::: Records

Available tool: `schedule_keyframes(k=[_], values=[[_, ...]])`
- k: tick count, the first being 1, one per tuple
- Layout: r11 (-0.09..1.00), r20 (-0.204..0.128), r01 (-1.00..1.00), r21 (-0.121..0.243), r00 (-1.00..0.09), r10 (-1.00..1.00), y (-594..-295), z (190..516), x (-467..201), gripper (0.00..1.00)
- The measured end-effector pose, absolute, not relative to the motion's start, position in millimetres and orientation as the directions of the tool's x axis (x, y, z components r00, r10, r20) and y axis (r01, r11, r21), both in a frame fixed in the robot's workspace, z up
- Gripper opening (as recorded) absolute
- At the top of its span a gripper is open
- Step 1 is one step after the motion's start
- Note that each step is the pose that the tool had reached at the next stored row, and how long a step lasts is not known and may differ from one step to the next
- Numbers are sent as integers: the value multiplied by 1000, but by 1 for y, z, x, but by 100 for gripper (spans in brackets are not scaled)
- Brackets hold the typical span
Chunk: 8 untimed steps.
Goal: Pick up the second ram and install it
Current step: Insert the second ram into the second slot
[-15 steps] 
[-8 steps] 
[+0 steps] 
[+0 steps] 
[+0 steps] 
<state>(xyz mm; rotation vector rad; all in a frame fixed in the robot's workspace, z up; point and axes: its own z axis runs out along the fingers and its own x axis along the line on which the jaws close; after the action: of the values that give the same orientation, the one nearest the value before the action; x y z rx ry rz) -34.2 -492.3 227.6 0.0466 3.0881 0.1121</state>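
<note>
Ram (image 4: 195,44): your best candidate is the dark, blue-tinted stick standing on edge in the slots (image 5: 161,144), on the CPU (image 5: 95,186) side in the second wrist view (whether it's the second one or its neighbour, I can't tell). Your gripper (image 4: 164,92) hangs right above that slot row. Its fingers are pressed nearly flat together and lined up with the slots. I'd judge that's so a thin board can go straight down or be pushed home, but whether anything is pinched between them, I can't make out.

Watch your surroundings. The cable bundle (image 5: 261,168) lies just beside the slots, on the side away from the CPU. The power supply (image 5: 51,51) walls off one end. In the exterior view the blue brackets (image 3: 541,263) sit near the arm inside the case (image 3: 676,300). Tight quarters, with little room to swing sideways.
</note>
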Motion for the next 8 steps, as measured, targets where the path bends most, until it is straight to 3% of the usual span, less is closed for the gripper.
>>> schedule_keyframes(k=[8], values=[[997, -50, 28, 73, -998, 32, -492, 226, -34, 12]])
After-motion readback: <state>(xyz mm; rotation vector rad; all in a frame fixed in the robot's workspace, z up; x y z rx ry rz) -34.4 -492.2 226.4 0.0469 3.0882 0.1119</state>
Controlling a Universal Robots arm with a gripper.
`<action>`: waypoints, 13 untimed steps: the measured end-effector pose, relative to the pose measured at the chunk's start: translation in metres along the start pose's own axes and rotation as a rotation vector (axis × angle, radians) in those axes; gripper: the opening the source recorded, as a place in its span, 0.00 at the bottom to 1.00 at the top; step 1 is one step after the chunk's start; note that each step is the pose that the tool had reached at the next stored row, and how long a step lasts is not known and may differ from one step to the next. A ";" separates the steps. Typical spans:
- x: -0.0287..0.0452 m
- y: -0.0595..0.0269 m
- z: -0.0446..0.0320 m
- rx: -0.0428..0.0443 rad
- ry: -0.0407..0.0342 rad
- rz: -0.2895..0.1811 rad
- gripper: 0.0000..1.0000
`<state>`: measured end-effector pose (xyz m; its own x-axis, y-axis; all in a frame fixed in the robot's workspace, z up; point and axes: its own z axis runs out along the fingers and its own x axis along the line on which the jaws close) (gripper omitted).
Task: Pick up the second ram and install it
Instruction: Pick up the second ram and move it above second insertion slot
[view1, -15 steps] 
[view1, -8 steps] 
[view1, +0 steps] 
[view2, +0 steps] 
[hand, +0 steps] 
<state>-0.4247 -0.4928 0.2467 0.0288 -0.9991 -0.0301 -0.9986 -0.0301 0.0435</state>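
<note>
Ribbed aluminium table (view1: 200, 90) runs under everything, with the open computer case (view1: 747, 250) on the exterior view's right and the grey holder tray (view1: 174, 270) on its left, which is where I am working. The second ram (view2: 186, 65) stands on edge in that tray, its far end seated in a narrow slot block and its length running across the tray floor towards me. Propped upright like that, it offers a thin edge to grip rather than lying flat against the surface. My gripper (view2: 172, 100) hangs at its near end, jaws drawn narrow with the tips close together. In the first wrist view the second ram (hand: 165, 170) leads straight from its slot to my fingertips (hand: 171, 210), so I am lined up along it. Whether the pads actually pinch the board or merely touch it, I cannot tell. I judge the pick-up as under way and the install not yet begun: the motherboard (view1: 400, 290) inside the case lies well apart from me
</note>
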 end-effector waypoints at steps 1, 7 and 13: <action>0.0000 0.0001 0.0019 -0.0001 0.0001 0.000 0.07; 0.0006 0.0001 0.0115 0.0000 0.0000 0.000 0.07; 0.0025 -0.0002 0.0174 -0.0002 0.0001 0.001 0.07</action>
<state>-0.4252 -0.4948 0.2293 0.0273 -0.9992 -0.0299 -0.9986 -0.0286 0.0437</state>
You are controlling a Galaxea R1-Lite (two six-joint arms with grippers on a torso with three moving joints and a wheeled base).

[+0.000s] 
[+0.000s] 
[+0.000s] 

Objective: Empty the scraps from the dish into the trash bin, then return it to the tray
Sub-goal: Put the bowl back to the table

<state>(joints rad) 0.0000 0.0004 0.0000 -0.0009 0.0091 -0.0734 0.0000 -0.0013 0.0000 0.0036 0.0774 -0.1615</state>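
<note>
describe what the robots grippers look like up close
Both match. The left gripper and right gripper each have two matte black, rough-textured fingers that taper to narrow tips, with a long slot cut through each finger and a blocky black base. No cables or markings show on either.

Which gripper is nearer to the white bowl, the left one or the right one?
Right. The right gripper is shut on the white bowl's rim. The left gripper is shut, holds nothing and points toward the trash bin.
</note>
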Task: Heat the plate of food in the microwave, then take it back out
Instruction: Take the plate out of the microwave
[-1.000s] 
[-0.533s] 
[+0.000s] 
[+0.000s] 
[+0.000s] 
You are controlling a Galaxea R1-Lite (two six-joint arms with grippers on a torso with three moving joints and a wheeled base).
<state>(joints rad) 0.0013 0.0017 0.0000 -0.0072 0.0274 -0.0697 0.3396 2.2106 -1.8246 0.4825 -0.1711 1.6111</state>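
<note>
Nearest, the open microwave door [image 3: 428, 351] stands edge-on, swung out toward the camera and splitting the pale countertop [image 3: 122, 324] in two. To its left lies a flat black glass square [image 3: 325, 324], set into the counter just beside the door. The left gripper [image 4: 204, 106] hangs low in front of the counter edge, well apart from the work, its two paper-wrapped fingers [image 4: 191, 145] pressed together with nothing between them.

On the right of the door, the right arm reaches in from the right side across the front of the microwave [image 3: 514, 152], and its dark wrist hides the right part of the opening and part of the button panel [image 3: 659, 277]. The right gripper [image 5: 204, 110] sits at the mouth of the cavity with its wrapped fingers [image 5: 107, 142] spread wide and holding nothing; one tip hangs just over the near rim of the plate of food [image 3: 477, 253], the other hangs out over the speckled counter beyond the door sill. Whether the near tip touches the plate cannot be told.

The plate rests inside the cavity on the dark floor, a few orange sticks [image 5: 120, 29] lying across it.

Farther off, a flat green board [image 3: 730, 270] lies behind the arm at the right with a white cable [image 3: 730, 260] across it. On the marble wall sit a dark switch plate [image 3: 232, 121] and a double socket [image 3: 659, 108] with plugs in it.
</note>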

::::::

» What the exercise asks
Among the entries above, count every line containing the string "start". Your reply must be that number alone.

» Written reply
3